:: PROBLEM STATEMENT ::
Print every line of the material below exactly as it stands, but omit the pictures.

━━━ INFORMATION SHOWN

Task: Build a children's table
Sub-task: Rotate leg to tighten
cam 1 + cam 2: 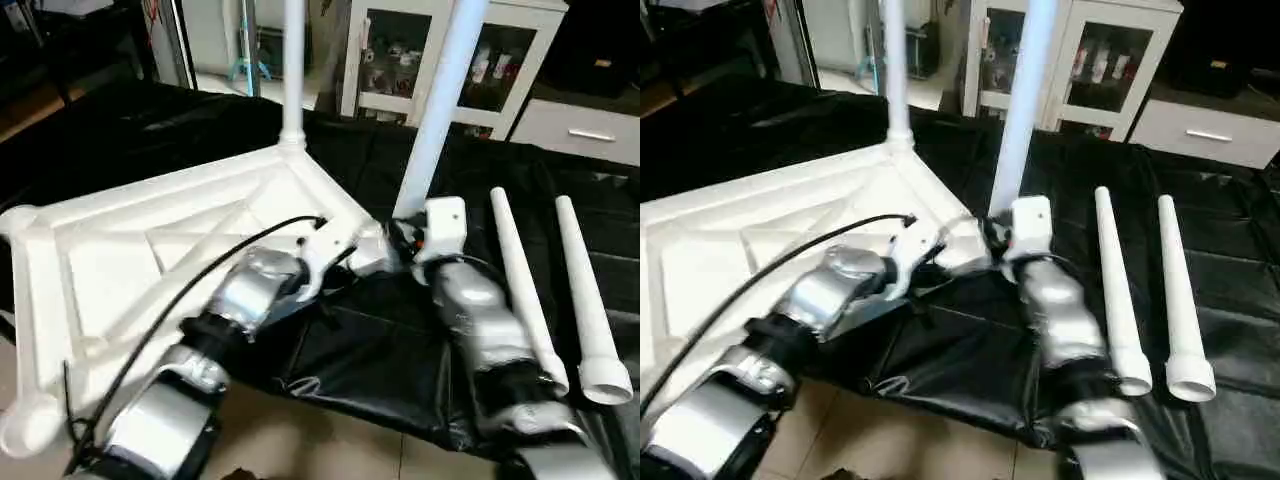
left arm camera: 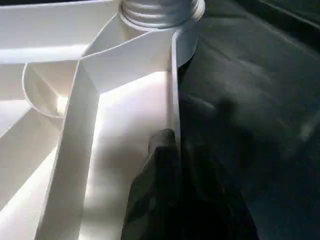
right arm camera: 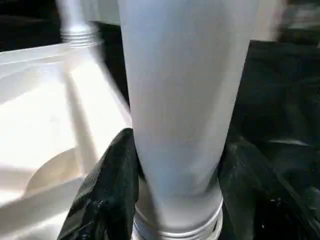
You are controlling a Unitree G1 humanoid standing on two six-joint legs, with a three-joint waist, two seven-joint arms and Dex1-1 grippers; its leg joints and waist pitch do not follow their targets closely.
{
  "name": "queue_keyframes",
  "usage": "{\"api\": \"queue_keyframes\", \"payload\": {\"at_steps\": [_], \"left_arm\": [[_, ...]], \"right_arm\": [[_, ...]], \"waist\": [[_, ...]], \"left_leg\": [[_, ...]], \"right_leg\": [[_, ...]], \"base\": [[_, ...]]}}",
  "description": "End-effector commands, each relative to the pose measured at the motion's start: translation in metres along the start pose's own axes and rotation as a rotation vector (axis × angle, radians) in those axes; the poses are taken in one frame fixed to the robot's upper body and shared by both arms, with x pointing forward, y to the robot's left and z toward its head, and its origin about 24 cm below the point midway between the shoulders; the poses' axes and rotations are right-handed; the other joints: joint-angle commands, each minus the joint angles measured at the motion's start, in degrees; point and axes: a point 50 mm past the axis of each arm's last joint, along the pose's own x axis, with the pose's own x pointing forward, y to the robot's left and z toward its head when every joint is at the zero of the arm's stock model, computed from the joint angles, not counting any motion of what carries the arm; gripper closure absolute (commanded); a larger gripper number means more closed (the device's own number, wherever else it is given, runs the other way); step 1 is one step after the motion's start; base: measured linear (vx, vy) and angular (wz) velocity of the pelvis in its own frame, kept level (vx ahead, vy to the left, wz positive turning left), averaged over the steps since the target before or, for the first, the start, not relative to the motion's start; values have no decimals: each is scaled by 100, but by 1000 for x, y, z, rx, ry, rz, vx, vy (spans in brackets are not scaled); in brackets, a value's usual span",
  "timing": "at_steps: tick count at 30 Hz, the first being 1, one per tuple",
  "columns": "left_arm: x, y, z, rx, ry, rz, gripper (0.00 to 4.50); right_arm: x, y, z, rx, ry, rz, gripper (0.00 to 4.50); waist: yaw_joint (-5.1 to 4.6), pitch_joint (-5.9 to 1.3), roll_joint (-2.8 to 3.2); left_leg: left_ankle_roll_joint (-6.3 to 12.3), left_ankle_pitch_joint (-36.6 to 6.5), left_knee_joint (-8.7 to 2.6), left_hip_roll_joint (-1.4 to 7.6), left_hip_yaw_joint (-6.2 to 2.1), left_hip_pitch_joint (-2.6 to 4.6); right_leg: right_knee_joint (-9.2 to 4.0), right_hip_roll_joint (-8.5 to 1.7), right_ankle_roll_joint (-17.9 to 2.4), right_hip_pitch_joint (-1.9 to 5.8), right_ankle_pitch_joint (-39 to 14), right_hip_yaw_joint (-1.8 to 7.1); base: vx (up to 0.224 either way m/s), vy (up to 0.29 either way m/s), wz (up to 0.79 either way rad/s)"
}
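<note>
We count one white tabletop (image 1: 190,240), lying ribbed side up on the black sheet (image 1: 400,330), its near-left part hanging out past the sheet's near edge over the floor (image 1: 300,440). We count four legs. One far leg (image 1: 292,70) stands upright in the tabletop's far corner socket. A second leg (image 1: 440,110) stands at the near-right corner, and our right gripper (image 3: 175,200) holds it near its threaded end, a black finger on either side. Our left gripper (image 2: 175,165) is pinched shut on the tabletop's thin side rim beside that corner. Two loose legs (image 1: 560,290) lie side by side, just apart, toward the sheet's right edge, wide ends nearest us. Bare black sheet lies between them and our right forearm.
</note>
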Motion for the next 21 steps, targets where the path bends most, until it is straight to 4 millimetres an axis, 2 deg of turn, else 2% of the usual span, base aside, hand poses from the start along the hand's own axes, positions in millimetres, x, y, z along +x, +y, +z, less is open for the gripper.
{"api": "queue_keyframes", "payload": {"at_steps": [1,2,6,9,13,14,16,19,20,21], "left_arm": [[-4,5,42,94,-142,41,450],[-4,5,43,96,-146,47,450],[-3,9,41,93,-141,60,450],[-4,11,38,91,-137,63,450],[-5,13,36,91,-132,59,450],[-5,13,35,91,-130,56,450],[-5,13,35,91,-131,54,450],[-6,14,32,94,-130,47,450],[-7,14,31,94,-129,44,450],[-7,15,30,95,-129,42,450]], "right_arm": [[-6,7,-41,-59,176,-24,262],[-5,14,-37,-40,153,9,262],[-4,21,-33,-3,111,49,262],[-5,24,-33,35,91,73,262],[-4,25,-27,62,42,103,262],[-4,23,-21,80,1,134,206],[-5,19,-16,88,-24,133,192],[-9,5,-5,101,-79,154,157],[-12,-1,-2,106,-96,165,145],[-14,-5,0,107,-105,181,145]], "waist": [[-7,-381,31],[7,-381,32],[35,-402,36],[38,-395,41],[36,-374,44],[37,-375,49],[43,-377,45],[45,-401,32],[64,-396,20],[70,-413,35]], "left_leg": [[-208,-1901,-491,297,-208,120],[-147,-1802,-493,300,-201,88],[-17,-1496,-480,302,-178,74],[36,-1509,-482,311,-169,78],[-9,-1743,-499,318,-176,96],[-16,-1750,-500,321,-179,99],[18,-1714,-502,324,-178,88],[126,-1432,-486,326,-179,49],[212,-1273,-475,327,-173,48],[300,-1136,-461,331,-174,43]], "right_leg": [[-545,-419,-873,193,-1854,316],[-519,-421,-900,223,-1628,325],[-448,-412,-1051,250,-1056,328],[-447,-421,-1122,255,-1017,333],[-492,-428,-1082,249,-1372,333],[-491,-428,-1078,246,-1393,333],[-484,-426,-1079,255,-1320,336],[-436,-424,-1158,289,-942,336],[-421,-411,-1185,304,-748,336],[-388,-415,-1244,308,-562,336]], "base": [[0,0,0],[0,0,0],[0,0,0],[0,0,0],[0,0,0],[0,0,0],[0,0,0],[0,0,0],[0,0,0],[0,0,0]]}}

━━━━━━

:: REPLY ::
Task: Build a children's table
Sub-task: Rotate leg to tighten
cam 1 + cam 2: 
left arm camera: 
right arm camera: 
You are controlling a Unitree G1 humanoid standing on two six-joint legs, with a three-joint waist, two seven-joint arms and Dex1-1 grippers; its leg joints and waist pitch do not follow their targets closely.
{
  "name": "queue_keyframes",
  "usage": "{\"api\": \"queue_keyframes\", \"payload\": {\"at_steps\": [_], \"left_arm\": [[_, ...]], \"right_arm\": [[_, ...]], \"waist\": [[_, ...]], \"left_leg\": [[_, ...]], \"right_leg\": [[_, ...]], \"base\": [[_, ...]]}}",
  "description": "End-effector commands, each relative to the pose measured at the motion's start: translation in metres along the start pose's own axes and rotation as a rotation vector (axis × angle, radians) in those axes; the poses are taken in one frame fixed to the robot's upper body and shared by both arms, with x pointing forward, y to the robot's left and z toward its head, and its origin about 24 cm below the point midway between the shoulders; the poses' axes and rotations are right-handed; the other joints: joint-angle commands, each minus the joint angles measured at the motion's start, in degrees; point and axes: a point 50 mm past the axis of each arm's last joint, along the pose's own x axis, with the pose's own x pointing forward, y to the robot's left and z toward its head when every joint is at the zero of the arm's stock model, computed from the joint angles, not counting any motion of what carries the arm; gripper closure absolute (commanded); a larger gripper number means more closed (the device's own number, wherever else it is given, runs the other way); step 1 is one step after the motion's start; base: measured linear (vx, vy) and angular (wz) velocity of the pelvis in its own frame, kept level (vx ahead, vy to the left, wz positive turning left), averaged over the steps since the target before or, for the first, the start, not relative to the motion's start; values have no decimals: each is scaled by 100, but by 1000 for x, y, z, rx, ry, rz, vx, vy (spans in brackets are not scaled); in brackets, a value's usual span",
  "timing": "at_steps: tick count at 30 Hz, the first being 1, one per tuple",
  "columns": "left_arm: x, y, z, rx, ry, rz, gripper (0.00 to 4.50); right_arm: x, y, z, rx, ry, rz, gripper (0.00 to 4.50); waist: yaw_joint (-5.1 to 4.6), pitch_joint (-5.9 to 1.3), roll_joint (-2.8 to 3.2); left_leg: left_ankle_roll_joint (-6.3 to 12.3), left_ankle_pitch_joint (-36.6 to 6.5), left_knee_joint (-8.7 to 2.6), left_hip_roll_joint (-1.4 to 7.6), left_hip_yaw_joint (-6.2 to 2.1), left_hip_pitch_joint (-2.6 to 4.6); right_leg: right_knee_joint (-9.2 to 4.0), right_hip_roll_joint (-8.5 to 1.7), right_ankle_roll_joint (-17.9 to 2.4), right_hip_pitch_joint (-1.9 to 5.8), right_ankle_pitch_joint (-39 to 14), right_hip_yaw_joint (-1.8 to 7.1); base: vx (up to 0.224 either way m/s), vy (up to 0.29 either way m/s), wz (up to 0.79 either way rad/s)"
}
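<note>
We count one white tabletop (image 1: 190,240), lying ribbed side up on the black sheet (image 1: 400,330), its near-left part hanging out past the sheet's near edge over the floor (image 1: 300,440). We count four legs. One far leg (image 1: 292,70) stands upright in the tabletop's far corner socket. A second leg (image 1: 440,110) stands at the near-right corner, and our right gripper (image 3: 175,200) holds it near its threaded end, a black finger on either side. Our left gripper (image 2: 175,165) is pinched shut on the tabletop's thin side rim beside that corner. Two loose legs (image 1: 560,290) lie side by side, just apart, toward the sheet's right edge, wide ends nearest us. Bare black sheet lies between them and our right forearm.
</note>
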Motion for the next 21 steps, targets where the path bends most, until it is straight to 4 millimetres an axis, 2 deg of turn, else 2% of the usual span, base aside, hand poses from the start along the hand's own axes, positions in millimetres, x, y, z along +x, +y, +z, less is open for the gripper.
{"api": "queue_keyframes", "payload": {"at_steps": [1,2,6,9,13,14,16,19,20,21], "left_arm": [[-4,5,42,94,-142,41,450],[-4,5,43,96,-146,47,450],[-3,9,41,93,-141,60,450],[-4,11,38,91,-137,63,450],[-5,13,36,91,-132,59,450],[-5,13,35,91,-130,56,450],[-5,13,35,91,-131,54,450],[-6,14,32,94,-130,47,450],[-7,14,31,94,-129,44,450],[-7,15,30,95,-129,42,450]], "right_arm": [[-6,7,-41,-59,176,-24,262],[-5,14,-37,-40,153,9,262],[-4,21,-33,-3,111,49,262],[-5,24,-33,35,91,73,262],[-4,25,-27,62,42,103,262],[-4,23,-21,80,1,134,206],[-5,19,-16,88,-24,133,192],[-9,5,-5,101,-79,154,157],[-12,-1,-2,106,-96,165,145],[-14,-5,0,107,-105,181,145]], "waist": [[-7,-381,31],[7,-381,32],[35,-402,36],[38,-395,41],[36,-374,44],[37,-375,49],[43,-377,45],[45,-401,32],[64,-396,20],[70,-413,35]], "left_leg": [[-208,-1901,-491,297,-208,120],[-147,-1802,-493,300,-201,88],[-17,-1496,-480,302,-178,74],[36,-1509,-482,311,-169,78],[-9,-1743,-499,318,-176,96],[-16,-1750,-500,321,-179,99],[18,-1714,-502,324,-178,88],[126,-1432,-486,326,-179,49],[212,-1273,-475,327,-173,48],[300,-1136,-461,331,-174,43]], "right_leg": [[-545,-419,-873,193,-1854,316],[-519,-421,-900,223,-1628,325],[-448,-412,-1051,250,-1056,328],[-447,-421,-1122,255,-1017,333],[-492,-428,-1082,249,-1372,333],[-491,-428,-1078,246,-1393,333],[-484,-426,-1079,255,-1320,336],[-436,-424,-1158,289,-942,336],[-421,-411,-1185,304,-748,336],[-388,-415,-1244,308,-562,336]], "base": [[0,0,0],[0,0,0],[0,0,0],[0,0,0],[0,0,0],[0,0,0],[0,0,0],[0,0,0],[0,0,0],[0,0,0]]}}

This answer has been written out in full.